#### [WORK TASK]
Whenever a line of the records below contains the word "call", copy that line.

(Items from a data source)
BEGIN

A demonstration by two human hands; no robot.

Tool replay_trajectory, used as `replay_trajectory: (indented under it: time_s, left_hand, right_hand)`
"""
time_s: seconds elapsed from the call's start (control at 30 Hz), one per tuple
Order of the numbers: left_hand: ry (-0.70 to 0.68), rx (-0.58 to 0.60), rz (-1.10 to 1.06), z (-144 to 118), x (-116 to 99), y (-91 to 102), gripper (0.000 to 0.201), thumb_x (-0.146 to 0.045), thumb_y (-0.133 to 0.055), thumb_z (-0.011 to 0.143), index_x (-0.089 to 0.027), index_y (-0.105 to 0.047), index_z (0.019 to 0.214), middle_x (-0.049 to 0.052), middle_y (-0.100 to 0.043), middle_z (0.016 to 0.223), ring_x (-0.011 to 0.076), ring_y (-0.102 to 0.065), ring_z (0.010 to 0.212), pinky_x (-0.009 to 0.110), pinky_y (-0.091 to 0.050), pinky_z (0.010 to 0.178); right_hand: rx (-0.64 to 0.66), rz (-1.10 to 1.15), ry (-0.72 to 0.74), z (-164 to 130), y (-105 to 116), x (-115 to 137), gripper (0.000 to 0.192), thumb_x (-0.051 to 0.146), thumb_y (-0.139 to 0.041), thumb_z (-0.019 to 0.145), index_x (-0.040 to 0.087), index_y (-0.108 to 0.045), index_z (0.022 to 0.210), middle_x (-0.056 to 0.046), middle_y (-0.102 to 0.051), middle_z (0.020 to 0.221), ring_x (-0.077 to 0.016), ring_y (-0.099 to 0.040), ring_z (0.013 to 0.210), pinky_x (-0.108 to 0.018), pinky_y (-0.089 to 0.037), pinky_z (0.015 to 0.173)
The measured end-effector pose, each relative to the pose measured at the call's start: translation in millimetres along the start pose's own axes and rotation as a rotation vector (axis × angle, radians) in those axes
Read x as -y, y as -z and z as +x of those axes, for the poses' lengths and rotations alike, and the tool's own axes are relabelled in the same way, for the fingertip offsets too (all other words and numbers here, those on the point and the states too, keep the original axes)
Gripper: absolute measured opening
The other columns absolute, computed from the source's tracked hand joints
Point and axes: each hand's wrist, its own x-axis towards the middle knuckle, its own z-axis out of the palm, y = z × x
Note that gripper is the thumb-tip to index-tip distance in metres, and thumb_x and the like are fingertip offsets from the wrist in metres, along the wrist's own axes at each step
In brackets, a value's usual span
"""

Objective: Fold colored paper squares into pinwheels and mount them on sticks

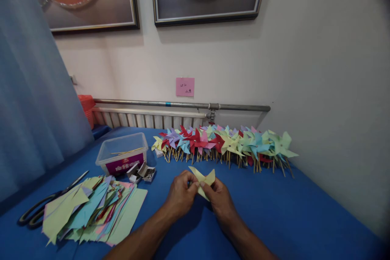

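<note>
Both hands hold one pale yellow paper pinwheel (201, 176), partly folded, above the blue table. My left hand (182, 191) pinches it near its centre with thumb and fingers. From the other side, my right hand (219, 196) grips it, the thumb pressed on the folded paper. Two of its points stick up between the hands; its lower part is partly covered by fingers. Just beyond lies a long row of finished paper pinwheels (198, 140) on thin wooden sticks, in red, yellow, blue, green, pink and purple.
Left on the blue table (274, 219) lie a pile of cut coloured paper (91, 207) and black-handled scissors (39, 211). Behind them stand a clear plastic tub (122, 146) with a few sticks and small open boxes (148, 172) of metal pins. A blue curtain (36, 81) hangs at left.
</note>
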Motion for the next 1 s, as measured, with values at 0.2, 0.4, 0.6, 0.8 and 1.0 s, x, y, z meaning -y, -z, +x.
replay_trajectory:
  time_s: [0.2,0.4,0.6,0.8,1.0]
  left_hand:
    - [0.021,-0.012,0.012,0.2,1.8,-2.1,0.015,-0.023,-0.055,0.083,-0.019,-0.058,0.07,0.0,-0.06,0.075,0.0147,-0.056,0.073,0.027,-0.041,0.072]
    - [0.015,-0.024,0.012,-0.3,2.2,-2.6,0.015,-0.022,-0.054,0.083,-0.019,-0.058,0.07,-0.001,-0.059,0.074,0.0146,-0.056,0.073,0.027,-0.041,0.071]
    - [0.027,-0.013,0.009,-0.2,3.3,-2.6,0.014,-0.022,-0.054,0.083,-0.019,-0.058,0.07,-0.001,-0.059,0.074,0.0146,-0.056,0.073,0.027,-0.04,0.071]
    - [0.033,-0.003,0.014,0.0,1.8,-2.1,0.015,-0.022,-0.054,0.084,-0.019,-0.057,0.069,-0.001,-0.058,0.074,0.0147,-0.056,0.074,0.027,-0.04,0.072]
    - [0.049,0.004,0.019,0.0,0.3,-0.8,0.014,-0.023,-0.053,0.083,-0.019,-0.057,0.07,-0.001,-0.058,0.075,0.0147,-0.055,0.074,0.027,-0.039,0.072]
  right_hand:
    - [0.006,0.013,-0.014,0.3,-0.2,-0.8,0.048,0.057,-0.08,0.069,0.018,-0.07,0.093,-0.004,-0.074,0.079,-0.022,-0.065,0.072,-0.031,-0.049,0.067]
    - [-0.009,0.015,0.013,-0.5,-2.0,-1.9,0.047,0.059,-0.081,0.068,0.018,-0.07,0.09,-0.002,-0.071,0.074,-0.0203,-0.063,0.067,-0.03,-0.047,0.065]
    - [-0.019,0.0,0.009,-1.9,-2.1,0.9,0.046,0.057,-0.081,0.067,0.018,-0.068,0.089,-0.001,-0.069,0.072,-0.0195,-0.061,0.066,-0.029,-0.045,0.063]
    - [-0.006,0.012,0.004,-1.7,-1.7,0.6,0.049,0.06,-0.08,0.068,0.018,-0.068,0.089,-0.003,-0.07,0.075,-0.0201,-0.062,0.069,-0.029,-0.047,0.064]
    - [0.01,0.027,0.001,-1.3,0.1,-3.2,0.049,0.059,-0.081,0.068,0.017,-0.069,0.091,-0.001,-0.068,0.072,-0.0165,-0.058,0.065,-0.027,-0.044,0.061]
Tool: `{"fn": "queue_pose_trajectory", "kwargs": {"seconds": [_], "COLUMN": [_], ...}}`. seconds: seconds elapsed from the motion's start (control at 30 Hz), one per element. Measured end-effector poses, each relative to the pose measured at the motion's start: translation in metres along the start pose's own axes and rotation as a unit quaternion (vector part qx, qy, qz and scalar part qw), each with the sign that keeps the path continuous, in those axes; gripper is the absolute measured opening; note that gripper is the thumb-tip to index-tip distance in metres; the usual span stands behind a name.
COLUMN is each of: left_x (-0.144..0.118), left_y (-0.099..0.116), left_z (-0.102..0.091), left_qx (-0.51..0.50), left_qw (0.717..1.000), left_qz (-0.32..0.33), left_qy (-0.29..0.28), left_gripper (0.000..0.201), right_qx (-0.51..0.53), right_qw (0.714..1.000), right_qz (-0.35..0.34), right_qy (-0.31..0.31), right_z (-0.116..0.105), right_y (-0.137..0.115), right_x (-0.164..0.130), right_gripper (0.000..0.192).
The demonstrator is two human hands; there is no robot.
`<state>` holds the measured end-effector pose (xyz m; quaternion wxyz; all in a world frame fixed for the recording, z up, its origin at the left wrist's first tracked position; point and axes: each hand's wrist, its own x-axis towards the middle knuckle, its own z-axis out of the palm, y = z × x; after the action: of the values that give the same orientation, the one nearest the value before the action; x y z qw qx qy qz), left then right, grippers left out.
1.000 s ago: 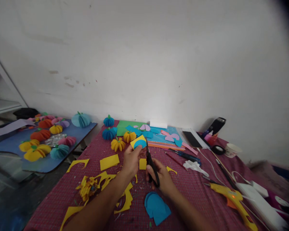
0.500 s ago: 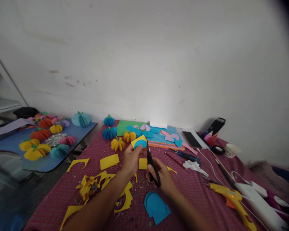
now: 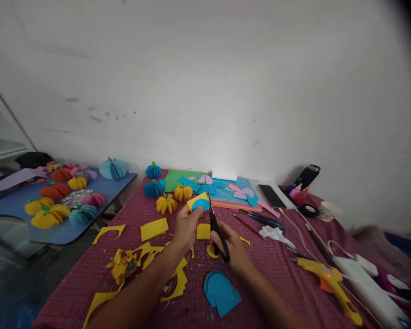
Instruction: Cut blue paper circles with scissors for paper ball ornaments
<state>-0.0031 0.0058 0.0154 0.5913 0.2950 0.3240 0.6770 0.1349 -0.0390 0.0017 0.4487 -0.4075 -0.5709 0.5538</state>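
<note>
Yellow scraps (image 3: 180, 283) lie on the checked cloth (image 3: 270, 258), partly covered from my side by the left forearm (image 3: 150, 283). The left hand (image 3: 185, 229) pinches a yellow card (image 3: 192, 200) and a blue half-round (image 3: 201, 202) above the cloth (the thumb hides some blue). Just right of these, black scissors (image 3: 214, 224) point up toward the wall, their long axis leaning slightly left; I can't tell whether the blades touch the card. The right hand (image 3: 234, 249) is wrapped around their handles, the 2 hands apart. Far right, a long white block (image 3: 370, 292) blurs toward the corner.
</note>
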Motion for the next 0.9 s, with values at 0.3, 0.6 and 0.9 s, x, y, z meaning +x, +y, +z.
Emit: {"fn": "queue_pose_trajectory", "kwargs": {"seconds": [0.3, 0.6, 0.9], "left_x": [0.0013, 0.0004, 0.0021], "left_y": [0.0011, 0.0057, 0.0023], "left_z": [-0.0019, -0.0009, -0.0032], "left_qx": [-0.003, 0.015, 0.01], "left_qw": [1.0, 1.0, 1.0], "left_qz": [-0.006, -0.017, -0.01], "left_qy": [-0.014, -0.013, -0.028], "left_gripper": [0.037, 0.033, 0.034], "right_qx": [-0.006, -0.027, -0.017], "right_qw": [1.0, 0.999, 1.0], "right_qz": [-0.018, -0.017, -0.019], "right_qy": [-0.004, -0.004, -0.004], "right_z": [-0.0034, -0.0061, -0.0018], "right_y": [-0.0013, -0.0018, -0.0031], "right_x": [0.0003, -0.0006, -0.0016], "right_gripper": [0.031, 0.031, 0.032]}}
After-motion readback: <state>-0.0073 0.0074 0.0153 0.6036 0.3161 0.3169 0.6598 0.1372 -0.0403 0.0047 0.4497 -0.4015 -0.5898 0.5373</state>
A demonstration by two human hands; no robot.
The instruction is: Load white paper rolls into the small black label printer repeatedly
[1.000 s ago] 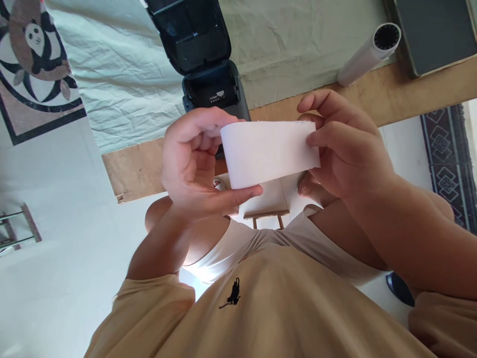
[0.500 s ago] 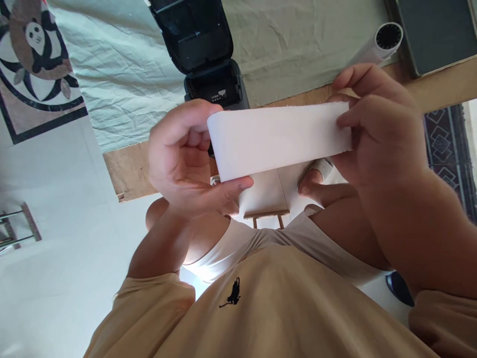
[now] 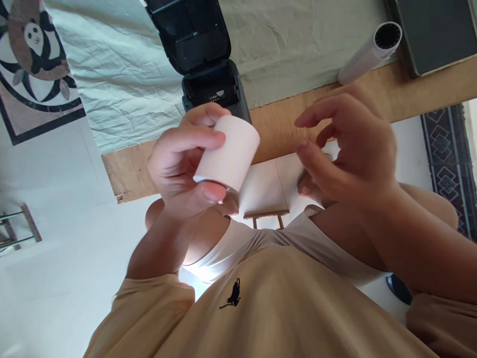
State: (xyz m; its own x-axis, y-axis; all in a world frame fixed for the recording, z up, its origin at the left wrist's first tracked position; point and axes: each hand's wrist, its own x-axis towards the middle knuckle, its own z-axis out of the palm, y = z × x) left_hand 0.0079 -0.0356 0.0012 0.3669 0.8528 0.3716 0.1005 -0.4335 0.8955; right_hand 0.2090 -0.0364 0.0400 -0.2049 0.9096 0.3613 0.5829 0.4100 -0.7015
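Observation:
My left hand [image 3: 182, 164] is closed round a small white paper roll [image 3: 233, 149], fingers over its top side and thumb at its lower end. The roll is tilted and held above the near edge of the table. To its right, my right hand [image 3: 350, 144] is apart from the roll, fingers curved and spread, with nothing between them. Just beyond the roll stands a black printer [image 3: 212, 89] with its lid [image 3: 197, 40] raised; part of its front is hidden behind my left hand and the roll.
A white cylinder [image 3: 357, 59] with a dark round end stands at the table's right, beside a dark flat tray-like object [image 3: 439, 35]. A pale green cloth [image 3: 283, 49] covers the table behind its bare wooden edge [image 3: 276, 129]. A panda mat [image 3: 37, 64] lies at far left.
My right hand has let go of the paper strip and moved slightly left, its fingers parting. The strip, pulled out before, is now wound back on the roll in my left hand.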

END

#### [SOLUTION TO THIS EXERCISE]
time_s: seconds elapsed from the call's start (control at 30 Hz), one per tuple
The measured end-effector pose, each relative to the pose measured at the call's start: translation in millimetres along the start pose's own axes and rotation as a rotation vector (axis × angle, radians) in those axes

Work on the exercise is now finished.